Task prompt
Your task is to copy the lines of the data below from the line holding "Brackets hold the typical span" through the line holding "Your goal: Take", inclusive, exactly and with nothing added.

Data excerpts

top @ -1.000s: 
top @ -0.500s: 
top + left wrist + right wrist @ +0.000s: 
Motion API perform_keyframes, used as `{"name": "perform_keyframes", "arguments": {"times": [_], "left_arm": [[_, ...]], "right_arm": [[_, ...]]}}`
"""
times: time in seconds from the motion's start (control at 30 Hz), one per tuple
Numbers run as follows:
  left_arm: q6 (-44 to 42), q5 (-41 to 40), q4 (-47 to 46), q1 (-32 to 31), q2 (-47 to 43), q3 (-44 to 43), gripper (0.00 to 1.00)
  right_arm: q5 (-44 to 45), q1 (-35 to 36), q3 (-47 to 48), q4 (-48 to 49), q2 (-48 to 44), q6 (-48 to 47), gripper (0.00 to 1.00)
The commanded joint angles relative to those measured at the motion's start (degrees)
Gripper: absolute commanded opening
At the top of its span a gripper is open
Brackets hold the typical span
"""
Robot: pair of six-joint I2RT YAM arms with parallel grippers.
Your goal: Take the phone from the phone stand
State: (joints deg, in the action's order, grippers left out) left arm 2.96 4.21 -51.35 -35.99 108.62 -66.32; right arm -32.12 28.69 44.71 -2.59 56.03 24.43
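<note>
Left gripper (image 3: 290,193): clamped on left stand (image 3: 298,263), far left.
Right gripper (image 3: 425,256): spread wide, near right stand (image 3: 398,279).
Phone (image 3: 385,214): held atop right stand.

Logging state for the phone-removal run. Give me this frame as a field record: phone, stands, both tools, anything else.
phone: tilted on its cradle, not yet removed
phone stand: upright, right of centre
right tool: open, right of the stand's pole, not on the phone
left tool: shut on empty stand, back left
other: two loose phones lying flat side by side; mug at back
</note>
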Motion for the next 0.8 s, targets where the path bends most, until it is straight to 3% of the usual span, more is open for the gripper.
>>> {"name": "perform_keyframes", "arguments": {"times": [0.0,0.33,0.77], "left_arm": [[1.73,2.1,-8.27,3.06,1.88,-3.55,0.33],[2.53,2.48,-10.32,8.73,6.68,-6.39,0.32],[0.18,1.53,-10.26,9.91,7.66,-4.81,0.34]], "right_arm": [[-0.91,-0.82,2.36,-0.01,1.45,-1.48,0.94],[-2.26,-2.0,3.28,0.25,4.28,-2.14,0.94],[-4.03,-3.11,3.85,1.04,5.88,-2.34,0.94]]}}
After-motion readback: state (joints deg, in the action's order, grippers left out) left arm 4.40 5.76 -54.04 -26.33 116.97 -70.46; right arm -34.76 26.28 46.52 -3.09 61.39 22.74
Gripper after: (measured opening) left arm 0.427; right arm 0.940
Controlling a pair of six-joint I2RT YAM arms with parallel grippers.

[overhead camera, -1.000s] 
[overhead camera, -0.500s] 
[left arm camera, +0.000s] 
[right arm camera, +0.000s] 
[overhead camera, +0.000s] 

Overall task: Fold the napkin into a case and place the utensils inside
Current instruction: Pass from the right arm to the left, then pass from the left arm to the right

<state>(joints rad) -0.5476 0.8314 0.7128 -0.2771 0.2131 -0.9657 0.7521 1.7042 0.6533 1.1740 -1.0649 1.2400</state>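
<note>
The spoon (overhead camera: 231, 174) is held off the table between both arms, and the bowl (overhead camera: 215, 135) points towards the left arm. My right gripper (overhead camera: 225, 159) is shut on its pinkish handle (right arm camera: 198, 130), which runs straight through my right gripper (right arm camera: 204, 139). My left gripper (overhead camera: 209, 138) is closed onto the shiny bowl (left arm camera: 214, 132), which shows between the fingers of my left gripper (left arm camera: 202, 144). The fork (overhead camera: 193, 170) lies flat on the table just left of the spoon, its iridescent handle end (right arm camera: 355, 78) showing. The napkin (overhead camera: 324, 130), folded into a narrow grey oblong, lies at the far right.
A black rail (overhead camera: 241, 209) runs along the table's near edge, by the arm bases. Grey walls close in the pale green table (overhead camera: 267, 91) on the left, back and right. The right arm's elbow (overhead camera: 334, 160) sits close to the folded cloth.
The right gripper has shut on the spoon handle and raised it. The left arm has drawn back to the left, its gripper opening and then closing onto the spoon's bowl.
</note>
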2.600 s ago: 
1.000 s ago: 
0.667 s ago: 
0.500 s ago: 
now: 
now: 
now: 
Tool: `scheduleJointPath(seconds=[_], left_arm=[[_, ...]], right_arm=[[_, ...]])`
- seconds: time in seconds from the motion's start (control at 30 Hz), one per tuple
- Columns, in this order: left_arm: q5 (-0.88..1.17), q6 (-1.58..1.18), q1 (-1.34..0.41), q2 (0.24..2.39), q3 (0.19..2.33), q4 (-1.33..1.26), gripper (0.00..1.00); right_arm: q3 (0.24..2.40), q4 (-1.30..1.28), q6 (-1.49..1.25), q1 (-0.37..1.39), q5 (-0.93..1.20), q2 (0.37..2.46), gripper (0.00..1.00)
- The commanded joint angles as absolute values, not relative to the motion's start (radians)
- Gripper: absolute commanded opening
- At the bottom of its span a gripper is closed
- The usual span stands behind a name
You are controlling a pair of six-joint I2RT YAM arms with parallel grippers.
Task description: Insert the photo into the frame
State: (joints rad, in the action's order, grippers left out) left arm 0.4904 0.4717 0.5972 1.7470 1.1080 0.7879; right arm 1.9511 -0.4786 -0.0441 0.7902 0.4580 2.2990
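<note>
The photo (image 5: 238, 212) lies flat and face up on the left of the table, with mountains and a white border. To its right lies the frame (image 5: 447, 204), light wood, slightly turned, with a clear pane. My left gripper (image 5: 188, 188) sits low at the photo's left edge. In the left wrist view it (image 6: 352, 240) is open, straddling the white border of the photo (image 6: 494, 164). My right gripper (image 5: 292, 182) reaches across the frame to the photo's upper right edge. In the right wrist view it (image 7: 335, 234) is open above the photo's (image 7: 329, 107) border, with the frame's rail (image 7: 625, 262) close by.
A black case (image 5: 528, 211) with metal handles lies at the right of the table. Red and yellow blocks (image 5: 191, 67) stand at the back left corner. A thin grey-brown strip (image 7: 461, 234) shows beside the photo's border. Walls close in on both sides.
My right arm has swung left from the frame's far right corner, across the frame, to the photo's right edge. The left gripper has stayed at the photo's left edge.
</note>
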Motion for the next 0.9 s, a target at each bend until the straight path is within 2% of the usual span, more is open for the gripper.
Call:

Answer to this exercise
Brackets hold the typical span
"""
Robot: pair of six-joint I2RT YAM arms with parallel grippers.
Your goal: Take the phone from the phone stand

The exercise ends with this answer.